Drop the pictures, then extract the listing word for word.

** Dataset extract follows **

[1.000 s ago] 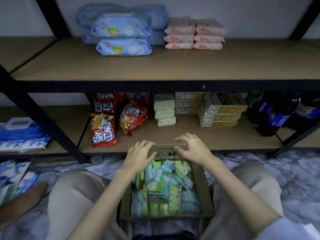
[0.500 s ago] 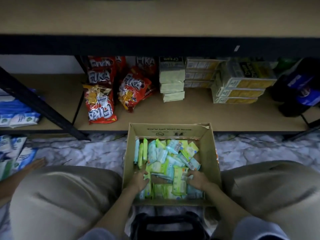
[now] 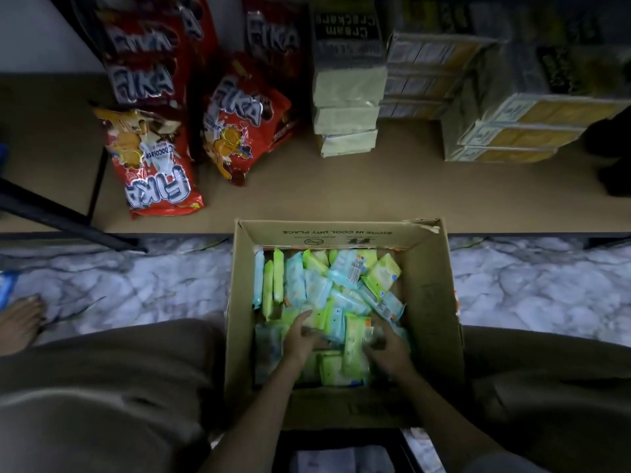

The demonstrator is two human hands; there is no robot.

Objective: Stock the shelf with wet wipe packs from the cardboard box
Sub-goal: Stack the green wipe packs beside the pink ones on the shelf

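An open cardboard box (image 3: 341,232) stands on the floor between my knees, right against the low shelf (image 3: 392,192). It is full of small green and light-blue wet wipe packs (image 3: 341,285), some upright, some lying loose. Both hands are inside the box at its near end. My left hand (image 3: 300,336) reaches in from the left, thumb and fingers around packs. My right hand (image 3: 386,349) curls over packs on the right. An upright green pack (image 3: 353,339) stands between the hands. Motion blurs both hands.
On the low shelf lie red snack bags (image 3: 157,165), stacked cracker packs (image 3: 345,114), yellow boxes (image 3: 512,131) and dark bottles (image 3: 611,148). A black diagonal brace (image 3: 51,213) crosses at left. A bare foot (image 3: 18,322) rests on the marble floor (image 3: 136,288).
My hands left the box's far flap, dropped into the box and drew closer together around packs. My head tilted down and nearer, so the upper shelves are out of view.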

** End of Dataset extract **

◆ **Reply to the exercise**:
[1.000 s ago] 
[0.500 s ago] 
[now] 

The demonstrator is two human hands; there is no robot.

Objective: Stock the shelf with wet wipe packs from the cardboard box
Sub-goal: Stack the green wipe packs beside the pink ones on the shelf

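An open cardboard box (image 3: 341,232) stands on the floor between my knees, right against the low shelf (image 3: 392,192). It is full of small green and light-blue wet wipe packs (image 3: 341,285), some upright, some lying loose. Both hands are inside the box at its near end. My left hand (image 3: 300,336) reaches in from the left, thumb and fingers around packs. My right hand (image 3: 386,349) curls over packs on the right. An upright green pack (image 3: 353,339) stands between the hands. Motion blurs both hands.
On the low shelf lie red snack bags (image 3: 157,165), stacked cracker packs (image 3: 345,114), yellow boxes (image 3: 512,131) and dark bottles (image 3: 611,148). A black diagonal brace (image 3: 51,213) crosses at left. A bare foot (image 3: 18,322) rests on the marble floor (image 3: 136,288).
My hands left the box's far flap, dropped into the box and drew closer together around packs. My head tilted down and nearer, so the upper shelves are out of view.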

No further output is required here.